The next spring, I took Joshua turkey hunting a few times and called in two nice Jakes. Joshua took both of them with his 20 gauge, which he also bought. Due to work and taking the time to help Joshua, I was not able to harvest any turkeys that season, but it did not matter. It was more fun to see Joshua take the turkeys.
This past fall, Joshua drew first blood with a nice doe on the first day of bow season with a bow he'd purchased. It was a beautiful heart shot at 35 yards. I had the privilege of standing next to him as he shot from our two-person ladder stand. I could not have been happier if I'd taken a record-book deer myself.
"It's Dad's turn now," I told him.
On the last day of bow season, I was in a ladder stand. With only half an hour of shootable light remaining, a very large doe slipped in behind me. I took about a 30-yard shot and dropped her. Oh, that felt good. I took the deer home and the first one to greet me was Joshua, followed by his younger brother, Caleb, who is already dreaming of taking his first deer.
When rifle season opened, I took Joshua with me and explained to him that we were on equal terms now. If he spotted a buck, he could take it. If I did, I'd get the shot. He agreed.
The morning hunt was busted when another hunter took a deer directly across the ravine from us. Shortly thereafter, we decided to go home because it started to rain. On the way home, I spotted a nice doe about 150 yards distant. I had four doe tags I could use anytime and decided to take the shot. We both felt it was too long a shot in the woods with Joshua's .30-30, so I took her with my Remington Model 700 .30-06. Man, that felt good, too.

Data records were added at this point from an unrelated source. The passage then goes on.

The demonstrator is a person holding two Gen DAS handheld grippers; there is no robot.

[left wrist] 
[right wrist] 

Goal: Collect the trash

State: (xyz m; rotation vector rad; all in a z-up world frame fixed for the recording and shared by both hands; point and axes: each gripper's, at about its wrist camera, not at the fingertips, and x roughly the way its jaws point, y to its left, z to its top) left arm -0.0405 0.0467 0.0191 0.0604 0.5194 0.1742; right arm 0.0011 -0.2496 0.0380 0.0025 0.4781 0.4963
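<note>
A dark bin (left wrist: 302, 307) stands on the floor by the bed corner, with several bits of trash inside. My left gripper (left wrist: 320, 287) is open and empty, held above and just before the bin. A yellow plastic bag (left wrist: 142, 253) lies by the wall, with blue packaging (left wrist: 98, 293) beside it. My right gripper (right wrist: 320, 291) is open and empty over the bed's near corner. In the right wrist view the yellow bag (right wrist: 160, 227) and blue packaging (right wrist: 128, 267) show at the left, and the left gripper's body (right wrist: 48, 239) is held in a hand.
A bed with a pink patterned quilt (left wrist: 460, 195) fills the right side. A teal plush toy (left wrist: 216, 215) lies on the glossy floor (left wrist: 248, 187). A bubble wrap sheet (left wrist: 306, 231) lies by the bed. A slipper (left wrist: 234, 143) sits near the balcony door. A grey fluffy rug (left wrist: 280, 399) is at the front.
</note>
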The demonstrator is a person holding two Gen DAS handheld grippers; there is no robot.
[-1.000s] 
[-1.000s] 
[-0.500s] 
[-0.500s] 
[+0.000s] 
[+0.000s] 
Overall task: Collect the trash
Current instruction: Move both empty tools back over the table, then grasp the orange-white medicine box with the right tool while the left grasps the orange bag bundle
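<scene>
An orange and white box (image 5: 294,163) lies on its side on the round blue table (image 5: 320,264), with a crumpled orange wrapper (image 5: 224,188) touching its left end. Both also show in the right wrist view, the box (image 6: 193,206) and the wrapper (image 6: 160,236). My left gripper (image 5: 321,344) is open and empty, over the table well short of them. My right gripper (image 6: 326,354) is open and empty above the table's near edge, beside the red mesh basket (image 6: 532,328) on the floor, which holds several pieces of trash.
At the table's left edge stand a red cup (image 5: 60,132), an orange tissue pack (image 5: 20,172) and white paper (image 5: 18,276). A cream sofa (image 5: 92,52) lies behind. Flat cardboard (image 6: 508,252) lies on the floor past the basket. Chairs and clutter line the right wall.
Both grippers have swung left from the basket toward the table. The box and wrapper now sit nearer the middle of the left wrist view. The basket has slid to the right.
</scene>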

Later that week, on Thanksgiving Day, I went out with Joshua again. We hiked to the top of a ridge where I had spooked a nice buck the previous day. We spent most of the morning on that ridge, but saw nothing. After hiking down to the valley below, I asked Joshua where he thought we should go. He suggested a slow walk around to where two of our treestands were - the same place I took the doe with my bow.
Passing by the stands, we came upon a little corn I had put out on an earlier hunt. I could see by the fresh tracks in the new snow that a large deer had been there that morning. We both put on our game faces and prepared for an encounter.
We did not go 100 yards from the corn pile when a nice buck jumped up out of some green briar. I followed the deer with my eye glued to the Nikon scope until it stopped about 50 yards away, its head behind a tree.
In my experience, when a large buck is jumped and it stops to see what's up, it'll stand there for only a second or two. I glanced at Joshua, who had not even raised his gun, and made the last-second decision to shoot.
Joshua was initially a bit upset that I did not let him take the shot, but after explaining that the deer would not wait around for him to get ready, he got on board and celebrated with me.
The deer was not a monster, but for the property we hunt, it was the biggest taken that season. It turned out to be a basic 4x4 with an extra beam on the right side. That beam had one tine going up and two drop tines. We first thought it was a 10-pointer because the second drop time was small and against the head. Caleb was the first to spot the second drop tine back at the house. It's an 11-pointer!
I went on to fill two more doe tags last season, bringing my total to five deer. Joshua bagged another doe, too.
There is no more joy for a hunting father than to see his child harvest his or her first deer with a gun. But, believe me, there will come a day when you must look your son or daughter in the eye and say, "It's Dad's turn now."